_TASK_: In the data below, which lines contain "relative"? List them by copying each one.

** DATA FOR REVIEW follows **

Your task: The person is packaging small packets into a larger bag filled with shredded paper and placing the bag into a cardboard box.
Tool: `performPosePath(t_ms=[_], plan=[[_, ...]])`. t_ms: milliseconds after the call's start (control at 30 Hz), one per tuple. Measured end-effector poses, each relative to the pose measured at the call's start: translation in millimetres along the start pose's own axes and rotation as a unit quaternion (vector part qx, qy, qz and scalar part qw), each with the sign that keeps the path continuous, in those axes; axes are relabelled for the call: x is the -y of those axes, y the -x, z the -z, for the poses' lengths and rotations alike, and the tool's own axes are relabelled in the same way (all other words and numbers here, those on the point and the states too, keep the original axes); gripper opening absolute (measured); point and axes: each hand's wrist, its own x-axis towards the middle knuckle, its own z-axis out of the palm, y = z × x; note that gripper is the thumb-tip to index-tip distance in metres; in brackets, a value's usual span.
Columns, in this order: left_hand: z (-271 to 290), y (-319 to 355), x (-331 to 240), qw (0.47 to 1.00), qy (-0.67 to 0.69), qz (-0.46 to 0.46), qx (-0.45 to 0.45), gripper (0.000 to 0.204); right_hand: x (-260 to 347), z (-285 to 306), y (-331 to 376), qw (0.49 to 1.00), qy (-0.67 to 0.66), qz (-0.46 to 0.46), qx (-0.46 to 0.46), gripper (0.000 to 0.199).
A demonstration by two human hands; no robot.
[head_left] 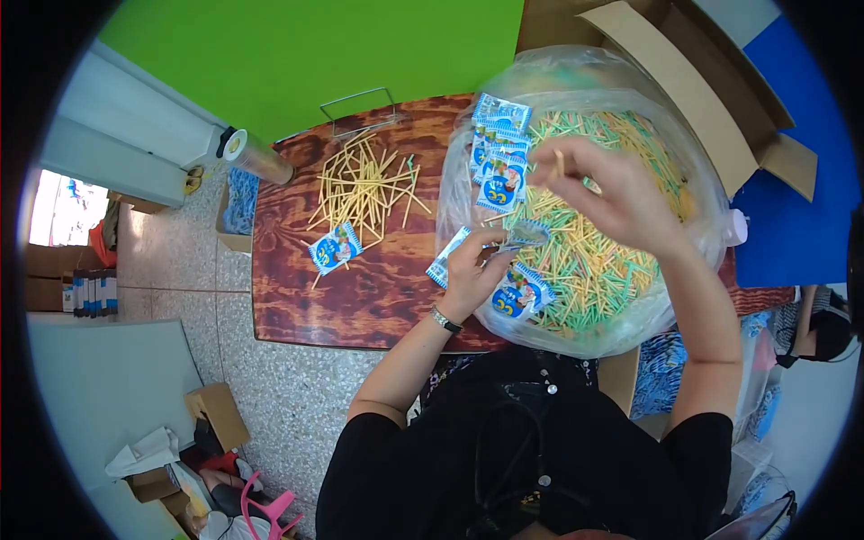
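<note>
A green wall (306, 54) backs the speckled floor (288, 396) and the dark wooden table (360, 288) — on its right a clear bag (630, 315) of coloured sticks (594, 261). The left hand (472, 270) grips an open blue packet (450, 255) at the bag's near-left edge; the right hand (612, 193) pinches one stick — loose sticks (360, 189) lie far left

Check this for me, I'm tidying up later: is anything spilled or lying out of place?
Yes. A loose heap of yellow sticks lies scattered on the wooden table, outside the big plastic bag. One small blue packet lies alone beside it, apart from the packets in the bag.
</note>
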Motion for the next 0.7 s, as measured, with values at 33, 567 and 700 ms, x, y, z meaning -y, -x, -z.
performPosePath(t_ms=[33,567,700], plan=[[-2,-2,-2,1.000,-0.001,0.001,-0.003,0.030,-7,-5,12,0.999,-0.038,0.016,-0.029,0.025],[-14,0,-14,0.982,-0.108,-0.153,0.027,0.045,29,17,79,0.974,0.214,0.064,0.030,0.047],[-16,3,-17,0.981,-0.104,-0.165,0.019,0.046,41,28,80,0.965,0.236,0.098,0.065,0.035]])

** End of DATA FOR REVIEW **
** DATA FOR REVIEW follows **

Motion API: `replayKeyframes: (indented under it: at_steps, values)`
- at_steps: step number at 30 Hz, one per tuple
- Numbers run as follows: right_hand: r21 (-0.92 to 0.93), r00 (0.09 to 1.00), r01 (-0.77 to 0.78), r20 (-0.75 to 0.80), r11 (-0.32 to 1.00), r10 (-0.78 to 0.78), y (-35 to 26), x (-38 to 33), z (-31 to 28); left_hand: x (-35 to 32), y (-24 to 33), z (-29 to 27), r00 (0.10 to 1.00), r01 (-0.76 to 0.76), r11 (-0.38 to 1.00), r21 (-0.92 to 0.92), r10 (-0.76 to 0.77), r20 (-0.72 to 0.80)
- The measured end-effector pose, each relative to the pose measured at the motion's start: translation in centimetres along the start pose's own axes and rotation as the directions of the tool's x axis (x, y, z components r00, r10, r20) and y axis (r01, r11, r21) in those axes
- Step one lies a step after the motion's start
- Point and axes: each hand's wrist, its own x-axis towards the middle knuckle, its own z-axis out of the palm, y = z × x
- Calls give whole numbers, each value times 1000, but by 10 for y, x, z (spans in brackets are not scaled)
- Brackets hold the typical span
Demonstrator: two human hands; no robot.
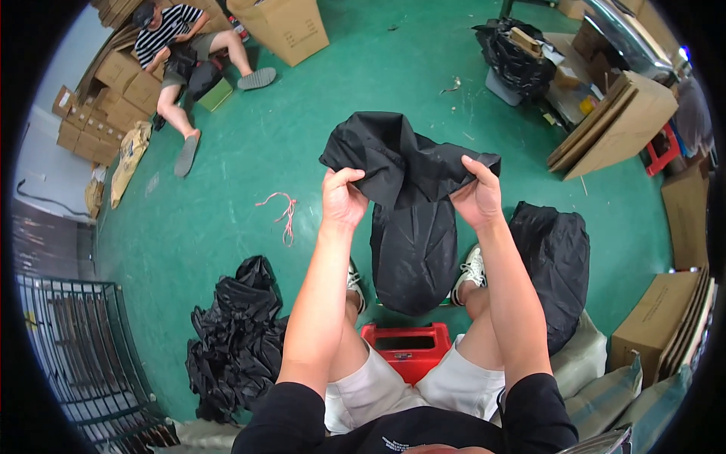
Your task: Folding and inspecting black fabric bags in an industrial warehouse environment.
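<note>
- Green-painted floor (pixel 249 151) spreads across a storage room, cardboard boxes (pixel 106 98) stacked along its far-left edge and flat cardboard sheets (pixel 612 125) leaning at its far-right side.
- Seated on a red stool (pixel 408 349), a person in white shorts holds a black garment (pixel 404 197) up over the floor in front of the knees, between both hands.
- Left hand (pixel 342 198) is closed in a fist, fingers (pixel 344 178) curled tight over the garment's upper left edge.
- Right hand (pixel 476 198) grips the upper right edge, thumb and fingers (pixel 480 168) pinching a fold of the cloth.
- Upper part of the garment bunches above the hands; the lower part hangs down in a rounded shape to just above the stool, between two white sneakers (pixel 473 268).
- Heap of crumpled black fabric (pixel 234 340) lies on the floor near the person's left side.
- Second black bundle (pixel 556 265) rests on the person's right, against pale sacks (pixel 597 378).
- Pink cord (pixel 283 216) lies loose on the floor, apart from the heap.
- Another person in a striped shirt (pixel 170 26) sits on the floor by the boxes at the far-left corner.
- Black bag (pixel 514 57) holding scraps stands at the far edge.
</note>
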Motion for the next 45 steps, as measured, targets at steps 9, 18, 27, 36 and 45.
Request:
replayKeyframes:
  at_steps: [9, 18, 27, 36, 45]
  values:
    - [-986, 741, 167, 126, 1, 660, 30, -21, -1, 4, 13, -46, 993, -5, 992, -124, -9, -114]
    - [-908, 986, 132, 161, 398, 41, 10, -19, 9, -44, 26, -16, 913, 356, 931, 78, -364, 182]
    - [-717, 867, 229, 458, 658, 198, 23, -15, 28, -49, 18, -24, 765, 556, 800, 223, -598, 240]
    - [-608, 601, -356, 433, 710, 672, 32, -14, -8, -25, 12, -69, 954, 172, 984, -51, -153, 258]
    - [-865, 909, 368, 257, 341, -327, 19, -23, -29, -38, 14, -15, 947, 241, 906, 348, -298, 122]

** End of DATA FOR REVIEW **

_WRITTEN SOLUTION_:
Tool: `performPosePath(t_ms=[_], plan=[[_, ...]])`. t_ms: milliseconds after the call's start (control at 30 Hz), one per tuple. Measured end-effector poses, each relative to the pose measured at the call's start: translation in millimetres along the start pose's own axes and rotation as a unit quaternion (vector part qx, qy, qz and scalar part qw), each with the sign that keeps the path continuous, in those axes; axes are relabelled for the call: x is the -y of those axes, y the -x, z the -z, for the poses' lengths and rotations alike, and the tool's own axes are relabelled in the same way (all other words and numbers here, those on the point and the states too, keep the original axes); gripper opening absolute (measured); point and axes: each hand's wrist, its own x-axis towards the middle knuckle, its own z-axis out of the palm, y = z × x; note that gripper is the thumb-tip to index-tip distance in metres; in brackets, a value's usual span.
- The measured end-effector pose, each relative to the pose measured at the motion's start: translation in centimetres along the start pose's own axes and rotation as the directions of the tool's x axis (x, y, z components r00, r10, r20) and y axis (r01, r11, r21) in those axes

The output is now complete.